As much a success as Ladyfest felt, it was a pity we couldn't ever quite say the Fleece was rammed; not only because it was for good causes, but because the top three billed acts in particular - This is the Kit, Shrag and Mary Epworth - would look good on anybody's bill, leaving gender and politics aside.
Mary Epworth was in full swing when I caught up with her set. It's hard to pin down her music, it comes across in a way that makes the (presumably slightly tongue in cheek??) description currently up on Wikipedia ["Mary Epworth makes music influenced by traditional English song, 60s west coast Psychedelia, and Greek Progressive Rock"] - seem entirely plausible. She stands right at the front of the stage, belting out folk-gothic lyrics ("There like a brace of blackened bone / think they know more than us" - 'Black Doe'), with an incongruous country swagger and alpha grin, like Smoke Fairies in a spectacularly good mood - or - um - Queen Adreena covering Dolly Parton, if you can imagine such a thing.
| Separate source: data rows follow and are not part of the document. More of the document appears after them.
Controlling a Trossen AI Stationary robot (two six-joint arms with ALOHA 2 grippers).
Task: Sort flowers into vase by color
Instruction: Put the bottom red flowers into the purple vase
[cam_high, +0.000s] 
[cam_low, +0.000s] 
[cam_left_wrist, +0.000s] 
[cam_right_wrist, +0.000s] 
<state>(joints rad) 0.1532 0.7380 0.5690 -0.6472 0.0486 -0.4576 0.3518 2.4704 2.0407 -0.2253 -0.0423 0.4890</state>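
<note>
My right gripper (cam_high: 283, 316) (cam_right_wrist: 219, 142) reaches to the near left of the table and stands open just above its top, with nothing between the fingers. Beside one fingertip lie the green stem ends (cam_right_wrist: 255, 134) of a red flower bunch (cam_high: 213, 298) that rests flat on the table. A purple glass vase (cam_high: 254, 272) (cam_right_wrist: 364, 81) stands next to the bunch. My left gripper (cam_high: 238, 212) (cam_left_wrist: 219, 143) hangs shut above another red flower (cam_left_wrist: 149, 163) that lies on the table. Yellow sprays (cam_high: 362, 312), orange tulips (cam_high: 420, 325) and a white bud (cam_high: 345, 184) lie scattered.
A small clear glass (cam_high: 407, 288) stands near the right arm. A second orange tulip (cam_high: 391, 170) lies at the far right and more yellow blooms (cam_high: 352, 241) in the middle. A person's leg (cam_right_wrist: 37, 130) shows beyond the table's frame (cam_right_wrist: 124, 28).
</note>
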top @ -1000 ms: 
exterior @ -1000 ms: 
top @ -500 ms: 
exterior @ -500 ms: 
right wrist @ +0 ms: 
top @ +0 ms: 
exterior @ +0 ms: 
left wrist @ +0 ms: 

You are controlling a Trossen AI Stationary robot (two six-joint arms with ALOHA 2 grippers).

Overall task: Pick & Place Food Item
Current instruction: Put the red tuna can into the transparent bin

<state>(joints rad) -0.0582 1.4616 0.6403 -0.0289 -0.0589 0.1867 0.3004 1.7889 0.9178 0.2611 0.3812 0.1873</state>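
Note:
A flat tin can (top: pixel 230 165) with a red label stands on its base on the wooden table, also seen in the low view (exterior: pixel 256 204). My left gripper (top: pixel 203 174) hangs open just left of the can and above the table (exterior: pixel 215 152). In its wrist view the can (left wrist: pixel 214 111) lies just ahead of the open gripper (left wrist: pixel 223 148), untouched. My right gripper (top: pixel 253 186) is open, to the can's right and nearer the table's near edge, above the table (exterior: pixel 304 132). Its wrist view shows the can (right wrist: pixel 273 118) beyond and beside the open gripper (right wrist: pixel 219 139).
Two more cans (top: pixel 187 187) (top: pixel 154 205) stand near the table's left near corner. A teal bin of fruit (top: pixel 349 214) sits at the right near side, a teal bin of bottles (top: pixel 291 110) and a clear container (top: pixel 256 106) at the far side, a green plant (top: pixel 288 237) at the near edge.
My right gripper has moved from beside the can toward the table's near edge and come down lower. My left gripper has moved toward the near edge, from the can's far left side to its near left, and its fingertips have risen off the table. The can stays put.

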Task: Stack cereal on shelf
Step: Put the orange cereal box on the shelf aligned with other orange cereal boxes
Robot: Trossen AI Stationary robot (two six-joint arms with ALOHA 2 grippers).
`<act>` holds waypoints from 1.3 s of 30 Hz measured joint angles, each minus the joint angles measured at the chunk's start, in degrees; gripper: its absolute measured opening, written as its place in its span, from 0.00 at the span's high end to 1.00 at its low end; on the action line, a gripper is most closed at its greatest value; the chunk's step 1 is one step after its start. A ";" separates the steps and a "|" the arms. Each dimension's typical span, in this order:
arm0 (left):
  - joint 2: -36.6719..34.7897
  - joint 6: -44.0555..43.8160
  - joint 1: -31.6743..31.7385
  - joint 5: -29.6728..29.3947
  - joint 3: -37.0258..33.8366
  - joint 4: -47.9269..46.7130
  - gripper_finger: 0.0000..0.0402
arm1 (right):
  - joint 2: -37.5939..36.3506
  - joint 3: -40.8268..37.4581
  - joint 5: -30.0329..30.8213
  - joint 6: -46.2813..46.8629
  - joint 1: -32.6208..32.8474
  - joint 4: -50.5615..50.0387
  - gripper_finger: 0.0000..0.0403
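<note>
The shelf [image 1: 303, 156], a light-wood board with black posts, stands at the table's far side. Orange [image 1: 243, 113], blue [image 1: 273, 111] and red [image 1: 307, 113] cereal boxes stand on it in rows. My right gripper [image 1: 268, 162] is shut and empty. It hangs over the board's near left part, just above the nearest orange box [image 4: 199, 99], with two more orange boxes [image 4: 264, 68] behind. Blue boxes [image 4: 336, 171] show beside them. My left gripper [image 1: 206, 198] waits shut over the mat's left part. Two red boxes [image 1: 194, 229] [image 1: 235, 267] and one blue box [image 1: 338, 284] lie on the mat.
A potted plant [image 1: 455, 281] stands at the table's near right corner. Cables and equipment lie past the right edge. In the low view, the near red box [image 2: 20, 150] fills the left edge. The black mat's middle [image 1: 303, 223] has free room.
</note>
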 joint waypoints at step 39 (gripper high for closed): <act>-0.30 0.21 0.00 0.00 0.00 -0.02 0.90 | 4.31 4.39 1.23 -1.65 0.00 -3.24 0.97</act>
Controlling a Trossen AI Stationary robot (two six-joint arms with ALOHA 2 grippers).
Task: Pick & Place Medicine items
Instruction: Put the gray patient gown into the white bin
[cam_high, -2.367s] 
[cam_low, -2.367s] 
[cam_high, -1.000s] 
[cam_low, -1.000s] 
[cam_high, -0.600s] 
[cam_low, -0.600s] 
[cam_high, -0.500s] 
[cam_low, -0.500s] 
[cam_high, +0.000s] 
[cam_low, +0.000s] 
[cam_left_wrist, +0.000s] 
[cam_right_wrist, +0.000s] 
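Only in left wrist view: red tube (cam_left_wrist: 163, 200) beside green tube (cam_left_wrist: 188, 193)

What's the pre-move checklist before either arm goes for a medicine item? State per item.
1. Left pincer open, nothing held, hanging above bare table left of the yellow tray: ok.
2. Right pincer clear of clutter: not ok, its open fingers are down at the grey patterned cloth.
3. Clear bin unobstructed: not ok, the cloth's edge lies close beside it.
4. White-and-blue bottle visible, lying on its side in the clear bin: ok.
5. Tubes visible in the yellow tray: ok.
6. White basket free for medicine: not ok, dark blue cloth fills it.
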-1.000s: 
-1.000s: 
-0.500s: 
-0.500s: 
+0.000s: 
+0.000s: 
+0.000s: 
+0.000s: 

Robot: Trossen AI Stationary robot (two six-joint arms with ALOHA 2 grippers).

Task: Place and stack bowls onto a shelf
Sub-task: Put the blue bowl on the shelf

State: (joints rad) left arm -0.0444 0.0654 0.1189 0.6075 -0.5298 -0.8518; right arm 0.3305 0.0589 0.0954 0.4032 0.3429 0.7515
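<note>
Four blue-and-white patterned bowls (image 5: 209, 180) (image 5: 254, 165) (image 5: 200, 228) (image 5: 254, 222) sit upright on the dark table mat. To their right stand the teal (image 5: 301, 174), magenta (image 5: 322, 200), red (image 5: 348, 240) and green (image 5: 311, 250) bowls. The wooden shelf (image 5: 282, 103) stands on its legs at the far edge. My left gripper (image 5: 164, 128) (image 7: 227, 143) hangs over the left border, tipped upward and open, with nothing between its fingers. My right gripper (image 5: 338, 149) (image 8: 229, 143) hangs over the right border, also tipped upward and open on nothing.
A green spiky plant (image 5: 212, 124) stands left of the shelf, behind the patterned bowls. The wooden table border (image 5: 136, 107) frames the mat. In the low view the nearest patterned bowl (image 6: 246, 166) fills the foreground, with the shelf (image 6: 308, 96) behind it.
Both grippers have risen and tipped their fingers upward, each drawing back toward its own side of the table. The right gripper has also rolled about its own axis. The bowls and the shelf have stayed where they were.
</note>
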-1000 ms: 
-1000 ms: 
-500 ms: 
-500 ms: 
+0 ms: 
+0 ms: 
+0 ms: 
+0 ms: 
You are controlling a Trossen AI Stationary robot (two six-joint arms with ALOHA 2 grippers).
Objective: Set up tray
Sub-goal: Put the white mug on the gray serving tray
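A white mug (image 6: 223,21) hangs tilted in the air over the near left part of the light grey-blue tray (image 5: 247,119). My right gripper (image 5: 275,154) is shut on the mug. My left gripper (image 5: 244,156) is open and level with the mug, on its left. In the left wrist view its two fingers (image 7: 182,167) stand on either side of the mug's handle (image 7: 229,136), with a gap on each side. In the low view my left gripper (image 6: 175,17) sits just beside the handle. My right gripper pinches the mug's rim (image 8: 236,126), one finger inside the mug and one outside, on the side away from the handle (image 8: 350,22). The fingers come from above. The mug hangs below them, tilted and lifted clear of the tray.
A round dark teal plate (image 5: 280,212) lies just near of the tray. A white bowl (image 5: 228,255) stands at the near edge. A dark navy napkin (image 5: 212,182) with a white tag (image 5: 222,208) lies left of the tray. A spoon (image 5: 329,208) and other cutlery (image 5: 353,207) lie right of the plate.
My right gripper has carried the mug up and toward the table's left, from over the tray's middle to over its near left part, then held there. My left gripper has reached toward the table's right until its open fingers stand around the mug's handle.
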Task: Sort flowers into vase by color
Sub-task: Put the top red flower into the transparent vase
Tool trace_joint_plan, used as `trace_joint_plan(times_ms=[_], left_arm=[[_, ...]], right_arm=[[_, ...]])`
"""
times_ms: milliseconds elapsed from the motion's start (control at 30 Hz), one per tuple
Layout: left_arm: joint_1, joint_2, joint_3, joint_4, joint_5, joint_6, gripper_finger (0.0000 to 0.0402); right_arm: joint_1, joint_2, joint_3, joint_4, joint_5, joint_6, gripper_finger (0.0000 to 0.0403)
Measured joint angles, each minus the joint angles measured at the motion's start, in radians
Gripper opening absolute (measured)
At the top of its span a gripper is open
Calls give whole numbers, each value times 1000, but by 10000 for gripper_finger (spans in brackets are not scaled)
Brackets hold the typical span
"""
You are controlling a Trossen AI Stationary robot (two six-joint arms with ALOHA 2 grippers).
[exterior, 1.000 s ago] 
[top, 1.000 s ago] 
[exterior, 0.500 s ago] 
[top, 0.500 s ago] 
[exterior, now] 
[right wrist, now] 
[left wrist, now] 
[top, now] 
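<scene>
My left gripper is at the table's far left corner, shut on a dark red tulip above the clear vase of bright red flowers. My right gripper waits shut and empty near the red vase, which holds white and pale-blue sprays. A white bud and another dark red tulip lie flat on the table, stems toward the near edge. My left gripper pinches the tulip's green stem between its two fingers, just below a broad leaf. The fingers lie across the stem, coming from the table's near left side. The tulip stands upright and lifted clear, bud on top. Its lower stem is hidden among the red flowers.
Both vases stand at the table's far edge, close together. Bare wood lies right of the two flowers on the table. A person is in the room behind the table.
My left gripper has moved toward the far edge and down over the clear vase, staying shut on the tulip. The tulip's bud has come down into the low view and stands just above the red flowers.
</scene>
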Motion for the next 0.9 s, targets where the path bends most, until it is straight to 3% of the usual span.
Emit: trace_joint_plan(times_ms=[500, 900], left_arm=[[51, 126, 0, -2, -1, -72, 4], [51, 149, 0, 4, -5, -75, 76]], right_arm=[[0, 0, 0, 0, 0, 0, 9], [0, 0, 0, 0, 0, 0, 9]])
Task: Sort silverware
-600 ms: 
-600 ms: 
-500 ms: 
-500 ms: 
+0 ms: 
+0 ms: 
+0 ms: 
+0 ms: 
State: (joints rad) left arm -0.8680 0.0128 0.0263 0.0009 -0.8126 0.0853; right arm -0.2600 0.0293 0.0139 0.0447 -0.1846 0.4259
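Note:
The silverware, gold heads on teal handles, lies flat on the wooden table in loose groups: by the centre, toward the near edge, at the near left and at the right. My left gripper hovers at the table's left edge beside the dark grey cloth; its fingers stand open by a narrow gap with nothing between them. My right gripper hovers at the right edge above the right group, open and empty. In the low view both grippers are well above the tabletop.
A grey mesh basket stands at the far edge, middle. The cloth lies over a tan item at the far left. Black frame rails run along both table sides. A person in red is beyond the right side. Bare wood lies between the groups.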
Shrag. Men in band blurred and blocked by pillars, on purpose, because it's Ladyfest. Honest. |
This is the Kit |
'Easy Pickings' stood out for me, so to close this review here's another performance of the same, for 'Songs from the Shed':
-
*In case anyone reading this is wondering why women might feel excluded from music in this day and age, and why people feel a need for events like Ladyfest, one only needs to consider Annie's shocking-if-not-surprising image, at the top of this post, to understand how 'music' might feel like a scene in which only men are allowed access. Her installation, made for this event, collates copies of NME over a 20-year period of the 90s and early 2000s, sorted according to artists on the cover, by gender: Female - Male - Both - None. It drives a skewer through the idea that access for women, much though it might have moved on, has become close to 'equal' in the last 100 or 500 years. Incidentally, in the last few weeks that same magazine has also shown it can't tell one major female artist in that period from another, and squandered their review of the peerless Gaggle's debut album by taking it as an opportunity to insult feminist stereotypes. Some work to do there, perhaps.